Dr. Eger and Me - A Lifetime Of Learning

It is 1993, I am 13 years old, and we are all sitting spellbound in our 8th grade English class, as my grandmother recounts her dramatic story of holocaust survival. As we have just finished reading Eli Weisel’s Night, everyone is fully aware of what horror she is speaking about. But hearing it from her, from this enigma who elegantly weaves lessons for how to live TODAY with her engrossing tale of survival 50 years earlier, leaves us all quiet and exceptionally focused for a group of fidgety teens.

We walked out of that classroom changed. To this day I have conversations with classmates who recount the experience of hearing my grandmother speak in school and the impact her story had on them. Her first-hand recount not only made history come alive, but she herself was a model of perseverance and love.

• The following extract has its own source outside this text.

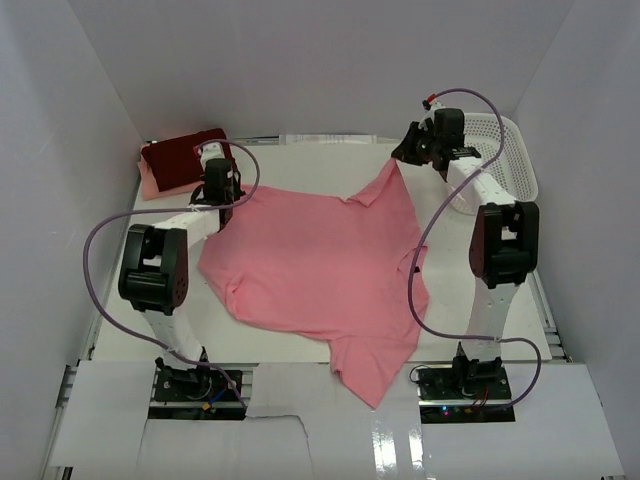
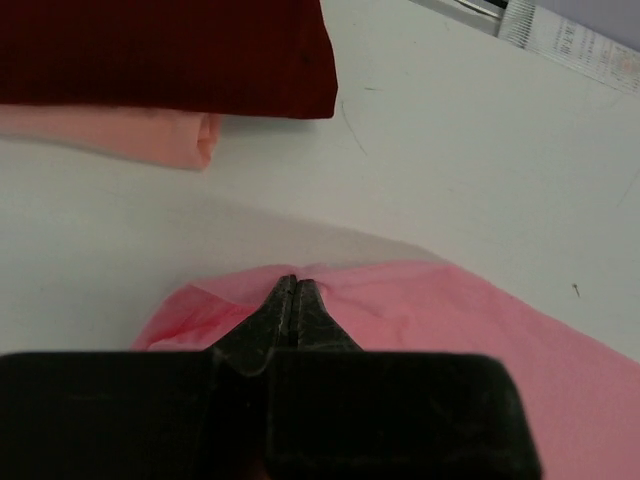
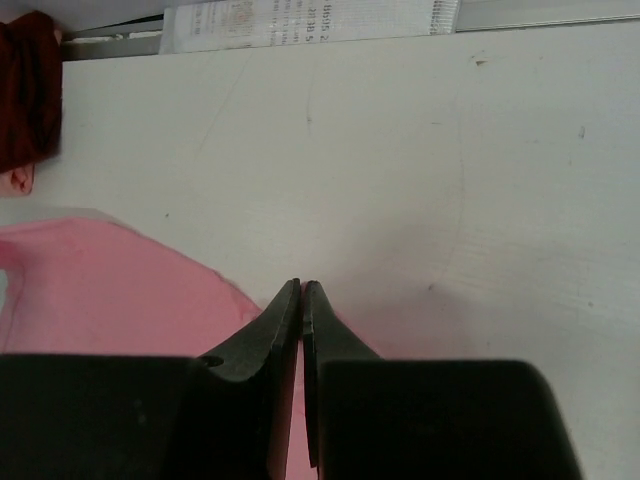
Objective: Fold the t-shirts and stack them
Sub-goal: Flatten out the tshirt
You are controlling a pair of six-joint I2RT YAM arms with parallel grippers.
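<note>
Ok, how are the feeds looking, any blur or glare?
Top external: evenly lit, sharp, some glare on the glossy near board. Left wrist: left gripper dark and soft against the salmon-pink shirt, maroon shirt slightly blurred. Right wrist: right gripper underexposed, faint shadow on the table ahead.

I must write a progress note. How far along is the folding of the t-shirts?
Done: the maroon shirt lies folded on the folded peach shirt, far left. In hand: the left gripper and right gripper each pinch an edge of the pink shirt, which is spread open. Left: folding and stacking it.
</note>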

Today her story and her wisdom have become part of the healing forces in this world. And though I am not surprised, it is sometimes unbelievable that the intimate stories of my family, have moved into the public domain. What I have discovered both in that classroom in 8th grade and today working alongside Edie is that her story is changing people’s lives. Her influence is undeniable, and her wisdom has inspired so many people who felt there was NOTHING that they could take those next steps on their healing path.

After that day in 8th grade, I started to wonder how I would have responded had I been thrust from my young adult life in Hungary at 16 years old, straight into a Nazi concentration camp, losing my parents, and the life I had known, in an instant. Would I have survived? What does it take in a person to not only make it through such a traumatic ordeal, but to use my past to help me heal and grow? As Edie says, to take the manure of my past and grow roses in it.

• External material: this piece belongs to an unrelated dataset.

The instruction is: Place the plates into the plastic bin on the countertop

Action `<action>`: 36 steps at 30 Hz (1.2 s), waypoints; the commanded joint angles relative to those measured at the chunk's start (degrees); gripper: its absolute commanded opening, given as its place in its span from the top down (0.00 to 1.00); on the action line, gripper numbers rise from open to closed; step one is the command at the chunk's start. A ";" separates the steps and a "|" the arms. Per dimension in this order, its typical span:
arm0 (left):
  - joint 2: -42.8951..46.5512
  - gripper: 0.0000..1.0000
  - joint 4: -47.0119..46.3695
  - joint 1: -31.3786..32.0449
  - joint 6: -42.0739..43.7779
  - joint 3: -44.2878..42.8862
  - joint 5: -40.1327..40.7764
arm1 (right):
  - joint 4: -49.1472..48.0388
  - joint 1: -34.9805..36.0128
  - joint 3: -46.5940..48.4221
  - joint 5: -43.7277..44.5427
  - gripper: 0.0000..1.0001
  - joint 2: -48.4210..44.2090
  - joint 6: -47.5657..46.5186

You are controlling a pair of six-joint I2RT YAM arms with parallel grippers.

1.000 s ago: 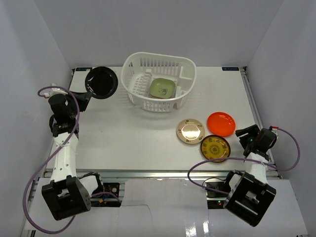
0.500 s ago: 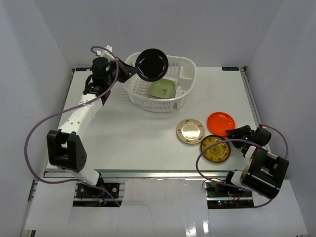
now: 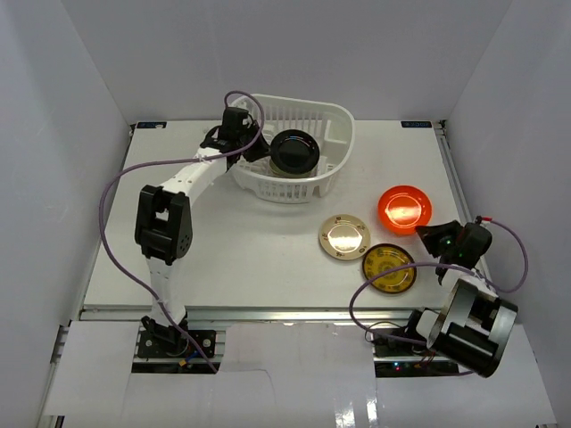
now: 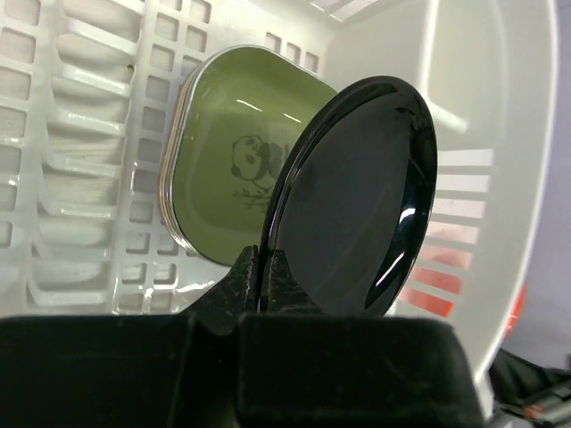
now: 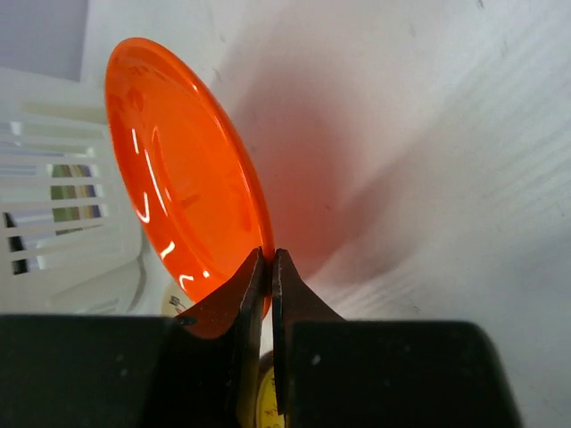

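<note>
My left gripper (image 4: 265,264) is shut on the rim of a black plate (image 4: 357,196) and holds it inside the plastic bin (image 3: 335,120), over a green square plate (image 4: 223,160) that lies in the bin. In the top view the black plate (image 3: 294,152) hides the green one. My right gripper (image 5: 270,260) is shut on the edge of an orange plate (image 5: 178,192) and holds it tilted off the countertop (image 3: 232,250), at the right in the top view (image 3: 404,206). A gold plate (image 3: 344,236) and a dark yellow plate (image 3: 388,267) lie flat nearby.
The left arm (image 3: 192,174) reaches up from the near-left base to the bin's left rim. A purple cable (image 3: 107,232) loops beside it. The right arm's base (image 3: 468,325) sits at the near right. White walls enclose the table on three sides.
My left arm swung right and brought the black plate from above the bin's rim down into the bin. My right gripper closed on the orange plate's edge and tipped it up.
</note>
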State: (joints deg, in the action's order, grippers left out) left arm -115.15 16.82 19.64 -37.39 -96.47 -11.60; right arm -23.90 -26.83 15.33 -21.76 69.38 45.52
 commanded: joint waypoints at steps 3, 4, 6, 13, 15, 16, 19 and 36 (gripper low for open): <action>-4.46 1.00 5.32 2.07 4.51 -10.57 3.85 | 2.97 0.46 9.43 2.25 0.92 -11.45 -0.87; -6.29 0.97 5.94 2.42 4.95 -11.63 4.47 | 4.64 0.98 11.02 1.99 0.92 -12.51 -0.96; -7.19 0.80 6.65 2.60 5.04 -13.13 5.87 | 7.80 4.56 16.36 1.81 0.92 -13.75 -2.00; -3.86 0.07 6.65 2.68 6.88 -16.20 8.08 | 11.24 25.84 33.40 10.77 0.92 -5.26 -7.01; -0.52 0.04 6.65 2.60 8.46 -17.78 8.08 | 12.91 32.32 38.43 12.95 0.92 -1.38 -8.16; 0.88 0.04 6.65 2.68 8.91 -18.05 8.25 | 13.35 34.37 43.76 14.01 0.92 2.82 -9.73; 8.69 0.03 5.69 2.60 9.70 -15.87 9.40 | 18.00 41.84 56.41 18.67 0.92 12.30 -14.29; 56.09 0.03 1.55 4.44 -0.31 50.02 -5.54 | 33.83 53.55 84.59 28.96 0.90 41.71 -19.06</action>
State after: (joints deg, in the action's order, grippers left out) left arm -58.48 14.35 22.94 -33.78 -53.63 -12.29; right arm 11.09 27.16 98.32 3.31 112.62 26.61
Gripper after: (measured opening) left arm 0.968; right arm 0.104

A frightening thought consumed me throughout my teens and into adulthood: What if I was not made of the same metal that my grandmother was? Do I have the inner strength and self-confidence required to work through my own challenges and traumas to find the gold?

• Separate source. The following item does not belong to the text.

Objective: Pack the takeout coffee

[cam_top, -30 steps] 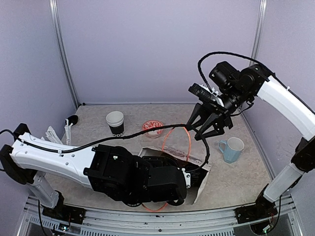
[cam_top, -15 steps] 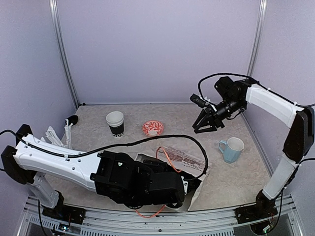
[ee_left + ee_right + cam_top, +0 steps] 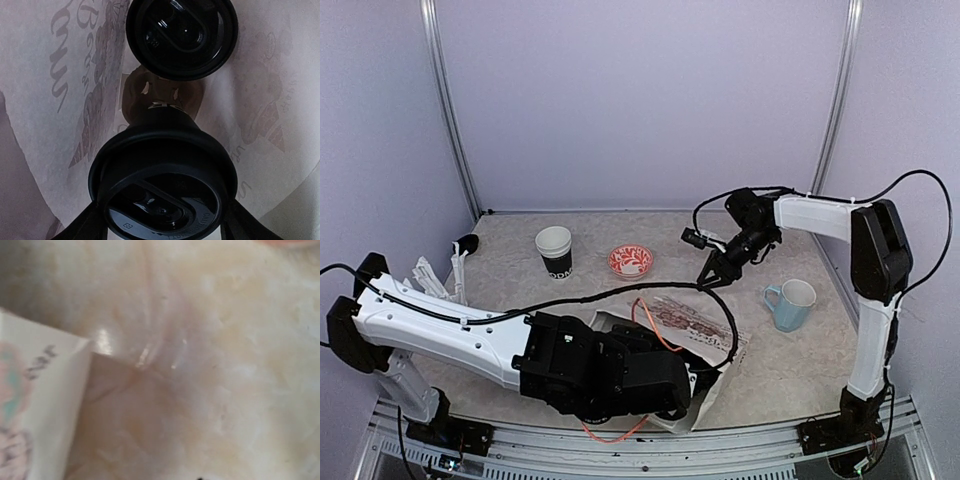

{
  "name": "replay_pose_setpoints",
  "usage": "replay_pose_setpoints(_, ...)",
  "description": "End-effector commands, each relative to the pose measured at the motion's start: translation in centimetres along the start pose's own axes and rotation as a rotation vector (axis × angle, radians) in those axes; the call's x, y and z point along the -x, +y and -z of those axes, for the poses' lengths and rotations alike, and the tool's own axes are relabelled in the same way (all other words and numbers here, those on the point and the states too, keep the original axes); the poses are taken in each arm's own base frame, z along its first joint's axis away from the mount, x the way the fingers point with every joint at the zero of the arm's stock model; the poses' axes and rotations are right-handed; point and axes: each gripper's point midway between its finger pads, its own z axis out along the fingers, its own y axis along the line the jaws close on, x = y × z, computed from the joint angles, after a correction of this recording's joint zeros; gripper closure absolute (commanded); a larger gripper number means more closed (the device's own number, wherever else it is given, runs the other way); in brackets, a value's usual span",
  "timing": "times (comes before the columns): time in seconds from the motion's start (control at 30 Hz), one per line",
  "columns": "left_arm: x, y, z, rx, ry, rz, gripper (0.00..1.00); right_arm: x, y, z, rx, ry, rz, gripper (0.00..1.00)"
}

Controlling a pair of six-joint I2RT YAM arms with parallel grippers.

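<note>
Two takeout coffee cups with black lids stand inside the printed paper bag (image 3: 692, 322), whose inner wall (image 3: 45, 100) shows in the left wrist view. My left gripper (image 3: 162, 227) reaches into the bag and is shut on the near cup (image 3: 162, 185), with a dark finger on each side of it. The far cup (image 3: 181, 35) stands free behind it. My right gripper (image 3: 716, 272) hangs low over the table by the bag's far edge, open and empty. Its wrist view shows only blurred tabletop and a bag corner (image 3: 35, 390). A lidless black cup (image 3: 555, 250) stands at the back left.
A red patterned bowl (image 3: 630, 260) sits behind the bag. A light-blue mug (image 3: 792, 303) stands at the right. White straws (image 3: 432, 275) lie at the left edge. The bag's orange handle (image 3: 646, 314) lies slack on the bag.
My right gripper let go of the orange handle, which dropped onto the bag, then moved down and left towards the bag's far edge. The left arm stayed in the bag.
</note>
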Motion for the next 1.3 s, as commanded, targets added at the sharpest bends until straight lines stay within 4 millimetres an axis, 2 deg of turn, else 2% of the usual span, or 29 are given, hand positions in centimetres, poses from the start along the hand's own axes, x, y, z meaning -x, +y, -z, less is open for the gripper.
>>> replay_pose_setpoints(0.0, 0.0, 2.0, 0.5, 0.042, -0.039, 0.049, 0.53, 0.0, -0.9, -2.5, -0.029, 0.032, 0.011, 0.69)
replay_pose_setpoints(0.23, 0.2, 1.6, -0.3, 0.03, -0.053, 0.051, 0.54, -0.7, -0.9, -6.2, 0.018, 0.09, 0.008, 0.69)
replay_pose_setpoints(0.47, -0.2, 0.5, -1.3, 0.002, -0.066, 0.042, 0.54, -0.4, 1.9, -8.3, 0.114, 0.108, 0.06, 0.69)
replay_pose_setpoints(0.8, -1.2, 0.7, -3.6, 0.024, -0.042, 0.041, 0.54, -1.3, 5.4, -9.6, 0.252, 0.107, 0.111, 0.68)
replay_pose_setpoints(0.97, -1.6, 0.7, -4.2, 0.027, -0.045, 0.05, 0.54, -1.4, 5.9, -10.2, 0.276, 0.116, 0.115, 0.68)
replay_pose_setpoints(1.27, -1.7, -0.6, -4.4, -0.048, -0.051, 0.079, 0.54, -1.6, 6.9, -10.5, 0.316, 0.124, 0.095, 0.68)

So I decided to spend more time with my grandmother, to see if I could come to learn the wisdom and ways of being that would help me have the fortitude to not only survive some hypothetical horror, but to be more centered, more confident, more capable in navigating my every day reality. What I have learned in my years sitting with Edie at her breakfast table, discussing love and life and hopes and challenges, is that the key to moving from a victim to a survivor to a thriver is to live from this one simple truth: Being aware of what I put in my mind - the thoughts, beliefs, and stories I think and believe - is the key to unlocking my potential and living a life of freedom and peace.

Edie calls it a simple truth, because once you see this as true, it becomes easy to notice which thoughts, beliefs and stories are moving me towards the life I want, and which are not. This doesn’t magically get rid of the challenges. As Edie says, “Where does it say that life is easy?” We know that hardship and trauma - both personal and societal - will enter our lives. As Edie says, “We cannot change our past. What we can change is how we think about it.”

And that is where each of us finds the key to our own mental prisons. We learn to trust our inner voice by decreasing the noise that is holding us back and elevating the thoughts, beliefs, and stories that are helping us be our true selves.

Edie often says, “I used to wonder, why did I survive? Now I know it is to teach people how to be FOR something, not AGAINST something. To do everything in my power to keep what happened to me from ever happening again.” For me, as a descendant of a Holocaust Survivor, I know in my soul that at any moment life can change forever. And so I am focused on shedding light on her story - so that those in this world who are seeking healing, who want to end generational trauma, who are looking for healing, who want to make a positive change in their lives, who want their light to shine and and need a hand to get there - will have access to the wisdom and tools you can rely on to get you there.

If you are struggling with past trauma, with discovering your life’s purpose, with what YOU are uniquely here to do…. then Edie’s wisdom is for you.

It took me all these years to discover what I was really feeling back in 8th grade. Whatever challenges or traumas we face in our past, we have the power to choose how we want to live our life. It is ours to learn to create a new relationship with our past, to discover the confidence and trust in ourselves to face any ordeal, and to see clearly our northstar that will pull us forward into the future our hearts desire.

As a fellow student of Dr. Eger’s wisdom, I am grateful to be on this journey with you, aspiring together to meet each moment in our lives and become the very best version of ourselves.